> I'm interested in this claim, as I've heard it before but I am not sure
> I agree. I could view k-means as identifying a combination of
> (hyper)spherical regions in the feature space, but I see nothing in
> k-means that requires that those regions are populated with Gaussian
> distributions. Because of its hard item assignment, there is nothing
> implicit in the algorithm that says anything about the distribution of
> points within a cluster, just that each point is assigned to its
> "nearest" model (center). Can you explain this further?
There *is* a model-based explanation of KMeans. Following up on what Tom
pointed out, KMeans can be considered as fitting a mixture of Gaussians to
a dataset, under certain assumptions:
- Uniform prior distribution over the mixture components
- Covariance of each Gaussian is eI, where e -> 0+ and I is the identity
This model is described by Michael Kearns et al. in their UAI 97 paper "An
Information-Theoretic Analysis of Hard and Soft Assignment Methods for
We have an equivalent model-based analysis of KMeans in our ICML 01 paper
"Semi-supervised Clustering by Seeding", where the relation between KMeans
and EM is described in more detail.
> This is one of the reasons I do not consider k-means to be
> "model-based"; there is no model of the data, aside from the collection
> of cluster centers. You could argue that this is a model, but it
> certainly isn't generative. For example, the same set of cluster
> parameters (centers) could describe Gaussian data, or
> uniformly-distributed data, or data shaped in rings that fall inside
> cluster boundaries, or anything. Therefore, I find the view of k-means
> as data compression/summary process (since you lose the full data
> distribution) more apt.
It is true that KMeans does data compression and can be viewed as a vector
quantization algorithm. But according to the model I explained above,
KMeans can also be formally viewed as a generative clustering algorithm.
This view can be helpful at times, especially for proving convergence
To follow up on the discussion of clustering evaluation, we typically find
it useful to evaluate the results of clustering algorithms that we
investigate using both unsupervised and supervised metrics:
- Unsupervised metrics include (1) Log likelihood (as mentioned by Tom)
of the data given the model. Here one could either evaluate the log
likelihood on the hold out test set, or on the whole dataset. For KMeans,
measuring the complete log likelihood on the whole data, given the model,
would be equivalent to measuring the KMeans objective function on the data
(details of this are shown in our ICML 01 paper).
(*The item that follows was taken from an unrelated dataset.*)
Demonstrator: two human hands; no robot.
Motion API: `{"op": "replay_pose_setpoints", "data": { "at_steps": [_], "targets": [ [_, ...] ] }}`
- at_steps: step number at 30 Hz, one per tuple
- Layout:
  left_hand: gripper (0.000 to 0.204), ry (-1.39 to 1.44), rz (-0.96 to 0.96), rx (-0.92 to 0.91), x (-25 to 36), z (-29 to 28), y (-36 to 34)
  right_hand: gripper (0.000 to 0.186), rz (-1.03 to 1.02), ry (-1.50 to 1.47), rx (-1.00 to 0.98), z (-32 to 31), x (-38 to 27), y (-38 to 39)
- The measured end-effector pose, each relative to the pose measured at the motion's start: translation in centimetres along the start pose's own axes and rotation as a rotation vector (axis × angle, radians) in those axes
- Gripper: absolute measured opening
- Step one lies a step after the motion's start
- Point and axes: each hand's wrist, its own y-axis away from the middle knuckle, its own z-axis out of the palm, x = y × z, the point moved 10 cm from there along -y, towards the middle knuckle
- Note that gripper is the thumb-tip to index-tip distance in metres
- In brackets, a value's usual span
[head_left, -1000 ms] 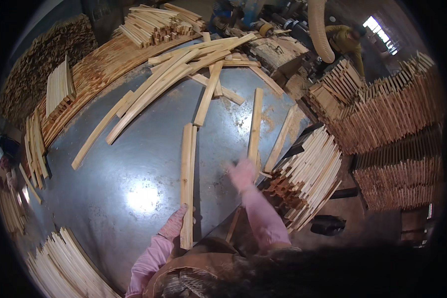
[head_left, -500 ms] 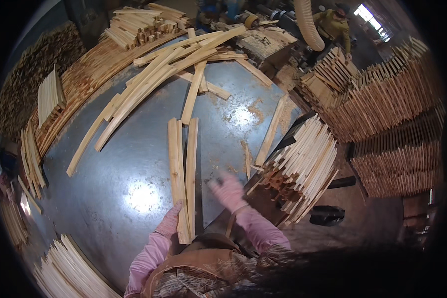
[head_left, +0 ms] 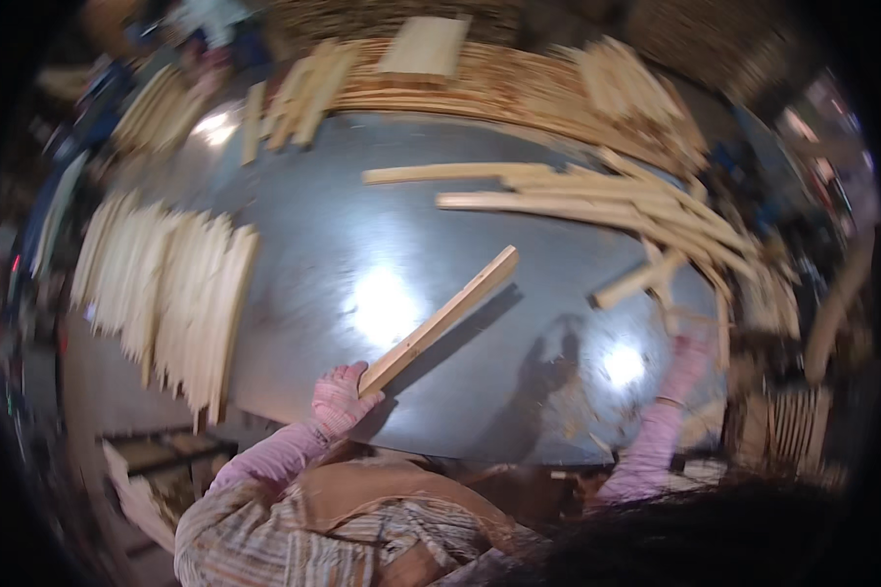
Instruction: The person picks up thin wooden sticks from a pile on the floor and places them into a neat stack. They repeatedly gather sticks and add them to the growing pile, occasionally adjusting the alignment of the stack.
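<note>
My left hand (head_left: 338, 401), in a pinkish knit glove, is closed around the near end of a wooden strip (head_left: 440, 323). The strip slants up and to the right above the grey metal tabletop (head_left: 294, 254), and its shadow falls beside it. Well over to the right, my right hand (head_left: 688, 364) stretches out near the table's right edge. Motion smears its fingers, so whether they hold anything is unclear. Just beyond them lies a loose pile of wooden strips (head_left: 597, 203), some crossing each other, with a short strip (head_left: 638, 281) nearest.
Many pale strips stand in a bundle (head_left: 166, 293) along the left edge. Across the far side runs a long stack of boards (head_left: 519, 83), bearing a pale bundle (head_left: 426, 47) and more strips (head_left: 631, 83). Sawdust (head_left: 578, 416) lies near the front right. A person (head_left: 210, 39) is at the far left.
The view has swung to the left. My left hand now holds a single strip, slanted to the right, where several lay together before it. My right hand has moved outward to the right.
</note>
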Motion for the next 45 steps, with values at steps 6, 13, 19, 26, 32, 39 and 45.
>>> {"op": "replay_pose_setpoints", "data": {
  "at_steps": [6,13,19,26,32,39,45],
  "targets": [
    [0.064,-0.042,-0.2,0.195,-13.4,2.4,3.1,0.055,0.104,0.046,-0.372,18.7,-0.2,4.3],
    [0.041,-0.203,-0.591,0.248,-30.9,5.7,4.4,0.054,0.026,0.446,-1.24,37.5,7.9,31.2],
    [0.068,-0.189,-0.568,0.513,-31.0,-4.5,6.5,0.065,-0.329,0.897,-1.269,49.4,4.4,27.4],
    [0.058,0.371,0.041,0.626,-15.5,-8.0,-5.0,0.07,-0.747,1.289,-1.167,62.7,5.9,16.1],
    [0.053,2.033,-0.11,0.151,-4.7,1.3,-18.6,0.076,-0.335,0.972,-1.865,63.8,2.1,26.9],
    [0.04,1.951,-0.194,-0.202,-5.2,4.9,-21.3,0.072,-0.712,1.281,-0.974,62.3,6.3,2.5],
    [0.034,1.77,-0.172,-0.056,-8.8,2.9,-18.8,0.064,-0.47,1.317,-1.004,47.6,10.2,4.5]
  ]
}}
- Supervised metrics include (1) Normalized mutual information (NMI),
which determines the amount of statistical information shared by the
random variables representing the cluster assignments and the user-labeled
class assignments of the data points. The NMI measure measures how closely
the clustering algorithm could reconstruct the underlying label
distribution in the data. More details of this metric can be found in the
AAAI 2000 Workshop paper by Alex Strehl et al. titled "Impact of
Similarity Measures on Web-page Clustering". Byron Dom also gives a good
explanation of the MI metric in his IBM Tech Report "An Information-
Theoretic External Cluster-Validity Measure" (2) Pairwise F-measure, which
is defined as:
Pairwise Precision = #PairsCorrectlyPredictedInSameCluster /
Pairwise Recall = #PairsCorrectlyPredictedInSameCluster /
Pariwise F-measure = 2 * (Precision * Recall) / (Precision + Recall)
Pairwise F-measure is a generalization of the Rand-Index metric used in
recent semi-supervised clustering papers. Note that both NMI and Pairwise
F-measure are external evaluation metrics, which compare the clustering to
a known underlying class labeling of the data.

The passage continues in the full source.